> What the exercise asks
When a line of the entries contains "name", please list that line.

> Record excerpts

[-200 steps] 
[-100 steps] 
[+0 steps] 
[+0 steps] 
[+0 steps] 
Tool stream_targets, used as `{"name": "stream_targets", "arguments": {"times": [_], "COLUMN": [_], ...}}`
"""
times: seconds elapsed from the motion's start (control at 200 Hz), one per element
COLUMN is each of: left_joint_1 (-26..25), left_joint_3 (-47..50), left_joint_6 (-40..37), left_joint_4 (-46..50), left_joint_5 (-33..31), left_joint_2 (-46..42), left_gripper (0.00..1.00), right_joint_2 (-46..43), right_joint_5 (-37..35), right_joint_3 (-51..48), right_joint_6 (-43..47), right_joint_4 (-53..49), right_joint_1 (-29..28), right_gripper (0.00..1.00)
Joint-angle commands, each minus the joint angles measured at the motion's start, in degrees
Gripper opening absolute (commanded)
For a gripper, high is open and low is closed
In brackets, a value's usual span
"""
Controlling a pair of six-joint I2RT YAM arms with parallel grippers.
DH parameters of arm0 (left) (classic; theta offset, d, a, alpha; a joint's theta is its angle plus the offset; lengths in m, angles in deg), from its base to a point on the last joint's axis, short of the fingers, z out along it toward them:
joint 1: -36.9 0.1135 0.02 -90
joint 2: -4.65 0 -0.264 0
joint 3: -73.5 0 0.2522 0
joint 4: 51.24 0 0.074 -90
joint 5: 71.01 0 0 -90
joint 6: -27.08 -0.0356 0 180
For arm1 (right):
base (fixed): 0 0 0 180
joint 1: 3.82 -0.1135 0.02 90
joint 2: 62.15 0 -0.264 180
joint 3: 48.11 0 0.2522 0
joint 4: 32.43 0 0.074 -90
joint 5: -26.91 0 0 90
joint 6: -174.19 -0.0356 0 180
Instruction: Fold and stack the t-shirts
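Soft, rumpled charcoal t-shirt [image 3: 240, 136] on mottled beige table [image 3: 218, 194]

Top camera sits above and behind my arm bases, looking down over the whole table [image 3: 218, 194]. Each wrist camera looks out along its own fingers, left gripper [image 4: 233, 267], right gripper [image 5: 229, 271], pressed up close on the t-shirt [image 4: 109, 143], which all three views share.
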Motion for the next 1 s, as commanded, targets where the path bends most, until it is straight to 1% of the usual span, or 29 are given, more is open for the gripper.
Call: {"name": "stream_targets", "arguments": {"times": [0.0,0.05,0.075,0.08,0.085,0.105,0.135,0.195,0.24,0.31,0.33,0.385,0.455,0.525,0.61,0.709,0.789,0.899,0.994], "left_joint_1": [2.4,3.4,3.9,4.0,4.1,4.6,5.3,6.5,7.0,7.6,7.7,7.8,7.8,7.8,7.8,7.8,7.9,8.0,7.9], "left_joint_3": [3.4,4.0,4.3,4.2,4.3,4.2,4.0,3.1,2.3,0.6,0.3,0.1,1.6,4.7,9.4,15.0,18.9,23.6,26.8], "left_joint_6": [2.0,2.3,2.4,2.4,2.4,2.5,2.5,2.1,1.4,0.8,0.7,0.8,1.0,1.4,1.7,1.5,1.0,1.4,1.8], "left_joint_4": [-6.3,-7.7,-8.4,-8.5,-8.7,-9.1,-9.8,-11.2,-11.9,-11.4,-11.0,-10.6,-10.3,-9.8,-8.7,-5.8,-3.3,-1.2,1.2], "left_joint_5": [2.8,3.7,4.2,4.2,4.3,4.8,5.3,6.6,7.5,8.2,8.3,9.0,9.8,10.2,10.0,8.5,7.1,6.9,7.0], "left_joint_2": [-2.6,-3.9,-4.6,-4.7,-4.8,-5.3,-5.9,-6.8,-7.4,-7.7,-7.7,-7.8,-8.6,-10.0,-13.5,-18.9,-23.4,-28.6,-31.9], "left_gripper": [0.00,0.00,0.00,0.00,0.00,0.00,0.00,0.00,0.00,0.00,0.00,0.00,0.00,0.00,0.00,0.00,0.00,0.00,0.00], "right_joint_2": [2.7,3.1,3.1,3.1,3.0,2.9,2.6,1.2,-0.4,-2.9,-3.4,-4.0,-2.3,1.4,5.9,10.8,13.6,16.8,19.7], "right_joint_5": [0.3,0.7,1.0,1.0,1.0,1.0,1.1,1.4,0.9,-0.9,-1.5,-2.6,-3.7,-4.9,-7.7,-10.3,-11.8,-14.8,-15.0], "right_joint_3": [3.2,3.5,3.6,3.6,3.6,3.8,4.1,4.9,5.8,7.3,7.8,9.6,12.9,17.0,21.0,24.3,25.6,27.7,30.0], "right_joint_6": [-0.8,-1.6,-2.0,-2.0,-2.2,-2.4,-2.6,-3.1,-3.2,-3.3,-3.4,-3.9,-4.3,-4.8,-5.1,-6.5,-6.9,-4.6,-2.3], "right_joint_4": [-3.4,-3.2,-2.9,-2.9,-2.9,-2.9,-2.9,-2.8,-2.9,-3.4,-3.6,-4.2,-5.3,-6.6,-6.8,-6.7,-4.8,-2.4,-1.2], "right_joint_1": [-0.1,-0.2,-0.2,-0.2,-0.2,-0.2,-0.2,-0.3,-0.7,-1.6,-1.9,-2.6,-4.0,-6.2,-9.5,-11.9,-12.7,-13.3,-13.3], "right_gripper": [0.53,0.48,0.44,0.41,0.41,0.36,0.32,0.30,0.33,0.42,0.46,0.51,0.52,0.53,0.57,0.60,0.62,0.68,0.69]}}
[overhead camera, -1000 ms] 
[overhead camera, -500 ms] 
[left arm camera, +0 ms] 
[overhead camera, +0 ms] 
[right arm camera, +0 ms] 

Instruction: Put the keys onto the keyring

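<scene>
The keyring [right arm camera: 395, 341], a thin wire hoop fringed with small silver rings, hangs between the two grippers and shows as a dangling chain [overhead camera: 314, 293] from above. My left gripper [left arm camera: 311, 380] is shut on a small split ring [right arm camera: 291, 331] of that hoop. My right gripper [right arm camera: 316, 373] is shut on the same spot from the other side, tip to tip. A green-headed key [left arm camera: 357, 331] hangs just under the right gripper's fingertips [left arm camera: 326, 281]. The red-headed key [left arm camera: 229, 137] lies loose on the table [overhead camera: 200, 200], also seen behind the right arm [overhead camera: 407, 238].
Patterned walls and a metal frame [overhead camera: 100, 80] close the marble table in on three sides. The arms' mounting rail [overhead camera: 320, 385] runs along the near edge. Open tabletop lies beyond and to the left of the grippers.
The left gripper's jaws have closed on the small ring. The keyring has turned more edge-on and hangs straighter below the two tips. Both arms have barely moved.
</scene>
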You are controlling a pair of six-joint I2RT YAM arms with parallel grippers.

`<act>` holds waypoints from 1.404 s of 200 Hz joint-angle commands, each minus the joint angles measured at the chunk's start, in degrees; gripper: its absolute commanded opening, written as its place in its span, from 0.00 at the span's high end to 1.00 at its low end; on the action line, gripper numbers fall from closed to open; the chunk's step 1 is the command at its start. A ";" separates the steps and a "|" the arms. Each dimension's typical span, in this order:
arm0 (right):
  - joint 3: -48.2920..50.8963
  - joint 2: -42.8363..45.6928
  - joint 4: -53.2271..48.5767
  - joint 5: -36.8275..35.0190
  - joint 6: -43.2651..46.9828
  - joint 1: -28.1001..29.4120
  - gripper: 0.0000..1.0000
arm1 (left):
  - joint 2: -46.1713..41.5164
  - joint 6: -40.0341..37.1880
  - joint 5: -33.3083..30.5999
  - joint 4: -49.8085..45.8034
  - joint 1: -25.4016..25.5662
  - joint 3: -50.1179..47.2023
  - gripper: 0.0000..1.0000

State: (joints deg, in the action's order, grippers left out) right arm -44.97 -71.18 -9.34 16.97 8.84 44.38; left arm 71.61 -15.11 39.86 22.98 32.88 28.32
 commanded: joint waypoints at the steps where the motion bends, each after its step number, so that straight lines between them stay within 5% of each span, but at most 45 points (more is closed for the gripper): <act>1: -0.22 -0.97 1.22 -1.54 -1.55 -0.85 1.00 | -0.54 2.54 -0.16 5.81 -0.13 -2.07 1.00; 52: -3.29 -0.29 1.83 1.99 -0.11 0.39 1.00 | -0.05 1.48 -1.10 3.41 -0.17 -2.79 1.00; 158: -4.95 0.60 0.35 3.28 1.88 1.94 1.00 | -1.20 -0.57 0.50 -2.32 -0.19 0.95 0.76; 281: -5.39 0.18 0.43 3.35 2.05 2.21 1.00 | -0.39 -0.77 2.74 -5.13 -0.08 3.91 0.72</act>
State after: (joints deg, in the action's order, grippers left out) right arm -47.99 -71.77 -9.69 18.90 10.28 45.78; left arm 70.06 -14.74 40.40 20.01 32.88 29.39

> Output of the task
Tool stream_targets, used as `{"name": "stream_targets", "arguments": {"times": [_], "COLUMN": [_], ...}}`
Call: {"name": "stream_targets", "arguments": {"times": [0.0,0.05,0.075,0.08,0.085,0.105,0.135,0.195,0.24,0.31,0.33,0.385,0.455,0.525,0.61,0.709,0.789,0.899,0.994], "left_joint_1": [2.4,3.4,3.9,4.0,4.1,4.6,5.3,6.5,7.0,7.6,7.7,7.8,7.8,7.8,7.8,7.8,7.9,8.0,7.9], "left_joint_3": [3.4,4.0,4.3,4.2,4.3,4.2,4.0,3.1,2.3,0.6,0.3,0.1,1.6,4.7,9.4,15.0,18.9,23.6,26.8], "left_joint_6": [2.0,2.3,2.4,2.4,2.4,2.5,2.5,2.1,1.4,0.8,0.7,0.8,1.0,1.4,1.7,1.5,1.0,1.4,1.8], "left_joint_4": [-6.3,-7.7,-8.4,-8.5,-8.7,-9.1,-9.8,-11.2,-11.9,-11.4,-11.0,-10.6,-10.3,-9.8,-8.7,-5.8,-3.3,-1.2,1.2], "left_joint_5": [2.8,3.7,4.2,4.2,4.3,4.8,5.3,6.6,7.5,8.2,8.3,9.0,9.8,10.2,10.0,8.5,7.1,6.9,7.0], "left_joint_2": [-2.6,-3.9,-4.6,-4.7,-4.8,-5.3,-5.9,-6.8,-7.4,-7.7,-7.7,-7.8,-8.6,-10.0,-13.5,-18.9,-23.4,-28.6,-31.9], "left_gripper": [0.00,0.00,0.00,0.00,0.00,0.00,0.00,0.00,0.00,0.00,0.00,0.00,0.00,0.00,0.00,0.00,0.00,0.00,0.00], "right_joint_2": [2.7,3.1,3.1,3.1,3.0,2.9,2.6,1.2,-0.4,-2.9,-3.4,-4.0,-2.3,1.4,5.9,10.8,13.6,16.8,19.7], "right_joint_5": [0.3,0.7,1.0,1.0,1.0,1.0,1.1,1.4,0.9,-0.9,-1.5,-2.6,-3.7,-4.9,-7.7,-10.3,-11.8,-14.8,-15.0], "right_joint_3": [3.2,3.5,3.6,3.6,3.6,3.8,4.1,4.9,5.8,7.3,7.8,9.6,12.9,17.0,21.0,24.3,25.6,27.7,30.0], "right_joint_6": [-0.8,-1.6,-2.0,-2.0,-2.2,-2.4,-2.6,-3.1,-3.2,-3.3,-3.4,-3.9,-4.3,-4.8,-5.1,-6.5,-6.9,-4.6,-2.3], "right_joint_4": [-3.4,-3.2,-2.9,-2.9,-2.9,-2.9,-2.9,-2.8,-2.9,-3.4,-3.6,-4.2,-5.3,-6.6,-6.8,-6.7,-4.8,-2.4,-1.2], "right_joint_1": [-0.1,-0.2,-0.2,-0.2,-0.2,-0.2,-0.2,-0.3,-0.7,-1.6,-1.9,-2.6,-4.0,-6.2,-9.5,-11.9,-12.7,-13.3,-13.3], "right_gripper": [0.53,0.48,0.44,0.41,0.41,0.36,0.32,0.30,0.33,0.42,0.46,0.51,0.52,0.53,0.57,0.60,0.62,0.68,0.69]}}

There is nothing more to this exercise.